**DATA SHOWN:**
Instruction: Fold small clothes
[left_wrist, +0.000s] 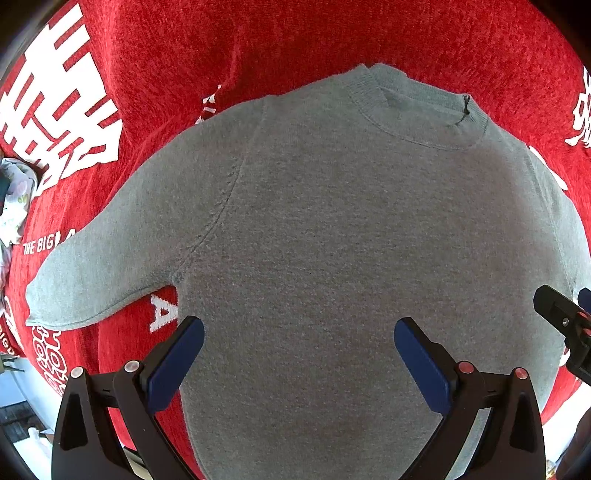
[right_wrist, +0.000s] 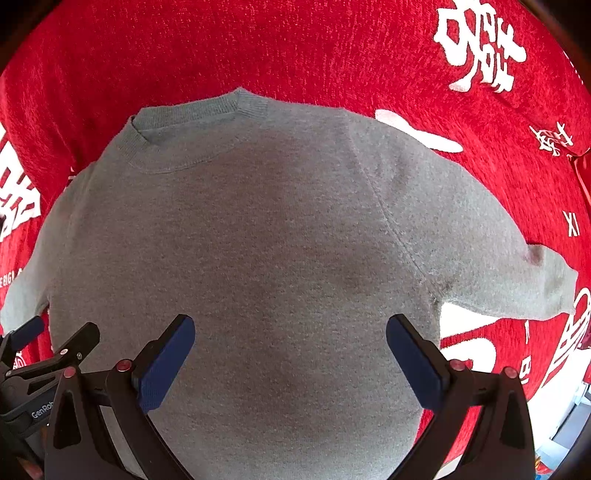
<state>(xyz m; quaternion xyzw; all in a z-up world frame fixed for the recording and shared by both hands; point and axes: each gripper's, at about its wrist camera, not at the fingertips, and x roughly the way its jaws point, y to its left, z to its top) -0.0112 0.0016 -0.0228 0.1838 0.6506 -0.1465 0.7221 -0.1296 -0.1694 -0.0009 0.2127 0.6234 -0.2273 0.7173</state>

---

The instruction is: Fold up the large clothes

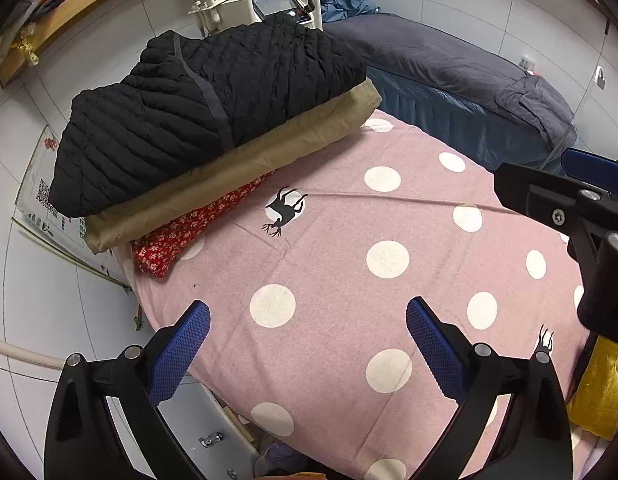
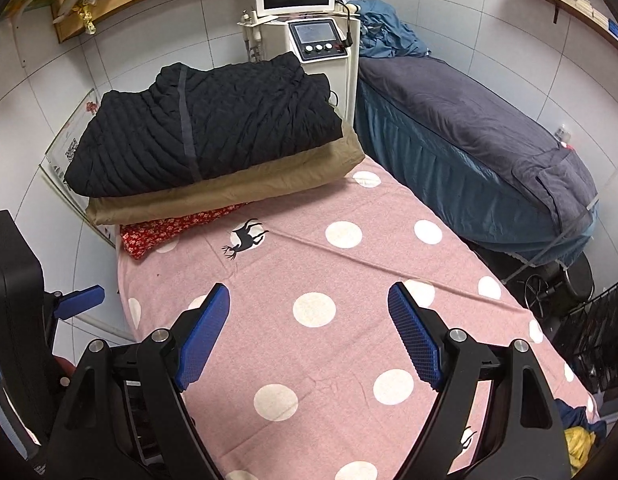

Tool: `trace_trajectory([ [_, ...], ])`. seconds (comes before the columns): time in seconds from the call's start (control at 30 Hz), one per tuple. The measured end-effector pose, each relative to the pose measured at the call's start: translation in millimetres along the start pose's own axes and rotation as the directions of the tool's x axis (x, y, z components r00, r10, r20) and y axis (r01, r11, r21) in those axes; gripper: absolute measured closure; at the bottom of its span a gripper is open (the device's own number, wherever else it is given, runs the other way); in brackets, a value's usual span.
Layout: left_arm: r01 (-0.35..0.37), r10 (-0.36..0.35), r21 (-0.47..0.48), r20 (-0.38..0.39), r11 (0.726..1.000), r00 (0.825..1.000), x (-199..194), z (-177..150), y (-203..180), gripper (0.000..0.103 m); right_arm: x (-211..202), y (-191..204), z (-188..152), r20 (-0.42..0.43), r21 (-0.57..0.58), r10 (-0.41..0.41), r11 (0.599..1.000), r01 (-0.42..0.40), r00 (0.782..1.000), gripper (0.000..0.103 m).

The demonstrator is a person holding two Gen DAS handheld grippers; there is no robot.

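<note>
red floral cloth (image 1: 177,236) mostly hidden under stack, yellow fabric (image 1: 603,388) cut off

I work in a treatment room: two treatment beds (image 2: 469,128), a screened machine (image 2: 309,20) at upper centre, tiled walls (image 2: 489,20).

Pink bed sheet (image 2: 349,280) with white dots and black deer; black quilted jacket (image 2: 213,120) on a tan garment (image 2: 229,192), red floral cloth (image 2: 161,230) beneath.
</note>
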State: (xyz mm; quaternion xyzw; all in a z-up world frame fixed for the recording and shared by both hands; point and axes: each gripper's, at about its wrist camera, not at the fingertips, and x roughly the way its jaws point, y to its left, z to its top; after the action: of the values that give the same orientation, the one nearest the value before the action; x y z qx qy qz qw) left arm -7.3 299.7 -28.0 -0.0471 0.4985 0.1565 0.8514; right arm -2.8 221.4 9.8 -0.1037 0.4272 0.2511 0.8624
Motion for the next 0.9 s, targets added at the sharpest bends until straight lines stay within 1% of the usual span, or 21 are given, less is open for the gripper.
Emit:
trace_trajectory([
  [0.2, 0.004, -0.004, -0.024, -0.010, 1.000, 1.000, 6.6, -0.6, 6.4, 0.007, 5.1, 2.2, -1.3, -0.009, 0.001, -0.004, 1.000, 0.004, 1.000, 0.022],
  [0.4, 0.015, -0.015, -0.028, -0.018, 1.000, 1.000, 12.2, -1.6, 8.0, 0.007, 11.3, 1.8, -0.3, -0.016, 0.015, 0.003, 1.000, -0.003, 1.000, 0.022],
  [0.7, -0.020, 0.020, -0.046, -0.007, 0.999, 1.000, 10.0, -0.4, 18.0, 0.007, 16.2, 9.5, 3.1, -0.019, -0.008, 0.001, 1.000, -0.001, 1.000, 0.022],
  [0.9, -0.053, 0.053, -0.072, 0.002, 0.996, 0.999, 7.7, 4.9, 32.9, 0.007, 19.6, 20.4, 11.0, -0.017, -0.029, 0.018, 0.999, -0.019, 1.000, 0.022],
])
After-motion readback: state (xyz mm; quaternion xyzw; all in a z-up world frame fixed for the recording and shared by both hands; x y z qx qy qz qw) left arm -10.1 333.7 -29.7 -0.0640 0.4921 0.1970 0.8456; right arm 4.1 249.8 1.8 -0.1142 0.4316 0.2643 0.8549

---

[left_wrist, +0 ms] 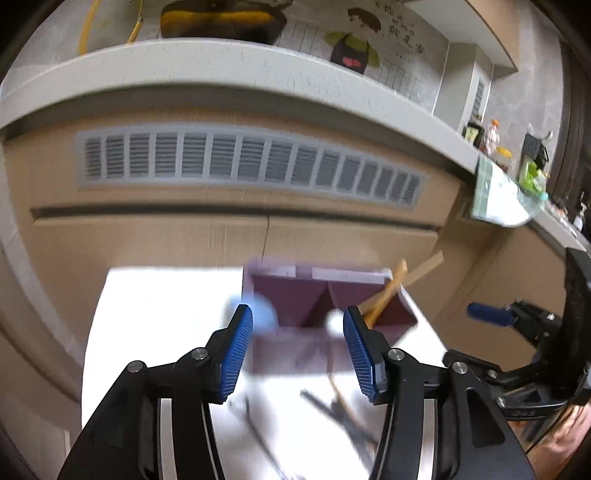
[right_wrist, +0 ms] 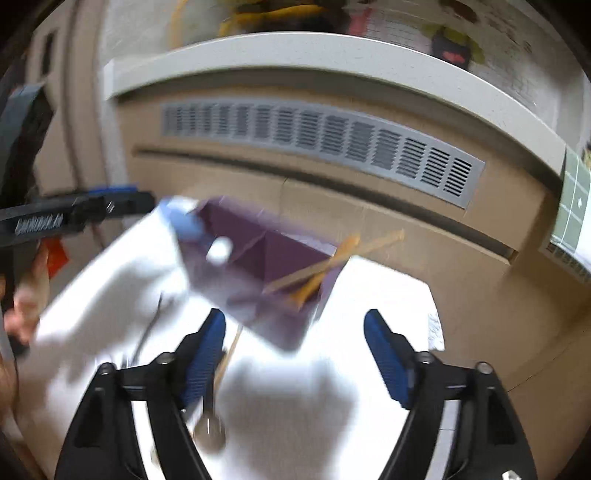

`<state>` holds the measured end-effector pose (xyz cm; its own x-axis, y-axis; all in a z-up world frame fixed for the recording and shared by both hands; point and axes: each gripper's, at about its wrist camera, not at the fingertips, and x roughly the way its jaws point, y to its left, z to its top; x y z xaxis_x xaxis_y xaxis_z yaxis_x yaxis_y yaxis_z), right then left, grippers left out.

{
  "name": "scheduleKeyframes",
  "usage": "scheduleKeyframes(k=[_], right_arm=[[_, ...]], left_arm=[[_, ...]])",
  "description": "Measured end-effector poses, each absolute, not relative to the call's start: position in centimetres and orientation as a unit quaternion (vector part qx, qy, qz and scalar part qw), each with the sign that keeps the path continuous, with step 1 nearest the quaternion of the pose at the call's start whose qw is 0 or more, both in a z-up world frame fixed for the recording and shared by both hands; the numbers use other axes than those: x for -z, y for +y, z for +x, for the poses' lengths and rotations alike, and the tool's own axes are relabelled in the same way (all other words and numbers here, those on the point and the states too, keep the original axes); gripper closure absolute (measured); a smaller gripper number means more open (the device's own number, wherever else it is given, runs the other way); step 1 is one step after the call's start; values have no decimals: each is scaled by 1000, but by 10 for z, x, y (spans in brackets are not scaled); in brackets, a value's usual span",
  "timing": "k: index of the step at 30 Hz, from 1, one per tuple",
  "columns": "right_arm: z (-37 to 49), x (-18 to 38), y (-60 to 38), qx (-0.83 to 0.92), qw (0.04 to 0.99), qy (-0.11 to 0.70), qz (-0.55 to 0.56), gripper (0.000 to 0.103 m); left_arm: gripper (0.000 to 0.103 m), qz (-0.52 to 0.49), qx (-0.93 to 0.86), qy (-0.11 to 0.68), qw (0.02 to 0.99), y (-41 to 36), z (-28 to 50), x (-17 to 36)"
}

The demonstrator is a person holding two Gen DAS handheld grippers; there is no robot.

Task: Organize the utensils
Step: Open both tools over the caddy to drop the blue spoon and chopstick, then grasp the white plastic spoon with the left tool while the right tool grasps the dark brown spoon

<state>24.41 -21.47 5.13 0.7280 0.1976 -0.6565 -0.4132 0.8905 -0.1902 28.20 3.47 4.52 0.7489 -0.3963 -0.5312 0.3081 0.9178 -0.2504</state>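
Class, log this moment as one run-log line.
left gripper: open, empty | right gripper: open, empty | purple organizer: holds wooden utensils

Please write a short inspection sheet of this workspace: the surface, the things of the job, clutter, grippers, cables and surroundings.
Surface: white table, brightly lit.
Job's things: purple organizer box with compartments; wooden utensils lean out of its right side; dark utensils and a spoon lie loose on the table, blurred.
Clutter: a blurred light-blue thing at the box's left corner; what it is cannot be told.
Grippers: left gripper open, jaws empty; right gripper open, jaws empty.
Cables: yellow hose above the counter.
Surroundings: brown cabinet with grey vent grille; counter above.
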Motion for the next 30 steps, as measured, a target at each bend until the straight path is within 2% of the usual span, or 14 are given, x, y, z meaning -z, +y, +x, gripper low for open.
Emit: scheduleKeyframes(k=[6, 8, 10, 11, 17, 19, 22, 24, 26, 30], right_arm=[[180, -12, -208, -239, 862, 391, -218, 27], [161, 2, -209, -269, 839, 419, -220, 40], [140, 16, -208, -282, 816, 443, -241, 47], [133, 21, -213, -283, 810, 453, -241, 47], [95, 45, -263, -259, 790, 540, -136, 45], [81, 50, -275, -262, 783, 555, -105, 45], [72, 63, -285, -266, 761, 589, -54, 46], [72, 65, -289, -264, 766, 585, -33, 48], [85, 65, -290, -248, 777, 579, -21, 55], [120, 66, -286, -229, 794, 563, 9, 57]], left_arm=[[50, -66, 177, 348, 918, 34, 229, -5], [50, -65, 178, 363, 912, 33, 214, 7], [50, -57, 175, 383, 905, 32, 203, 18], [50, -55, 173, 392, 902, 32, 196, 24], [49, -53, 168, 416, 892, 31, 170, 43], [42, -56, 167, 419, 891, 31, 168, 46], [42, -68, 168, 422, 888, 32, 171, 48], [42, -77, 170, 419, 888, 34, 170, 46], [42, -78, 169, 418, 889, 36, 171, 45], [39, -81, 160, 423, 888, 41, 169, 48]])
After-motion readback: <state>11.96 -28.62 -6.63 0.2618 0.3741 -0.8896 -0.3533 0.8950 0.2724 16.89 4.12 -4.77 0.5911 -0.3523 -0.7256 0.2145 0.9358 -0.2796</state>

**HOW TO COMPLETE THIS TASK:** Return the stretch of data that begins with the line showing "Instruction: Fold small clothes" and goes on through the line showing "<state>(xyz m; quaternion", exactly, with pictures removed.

**WRITTEN ANSWER:**
Instruction: Fold small clothes
[left_wrist, +0.000s] 
[right_wrist, +0.000s] 
<state>(xyz m; quaternion xyzw; all in a z-up world frame fixed for the recording and shared by both hands; point and axes: each gripper's, at about its wrist camera, not at the fingertips, and x roughly the way its jaws point, y to its left, z to its top) -0.0112 0.0016 -0.0228 0.1838 0.6506 -0.1465 0.7221 -0.1296 -0.1694 -0.0009 0.2127 0.6234 -0.2273 0.7173</state>

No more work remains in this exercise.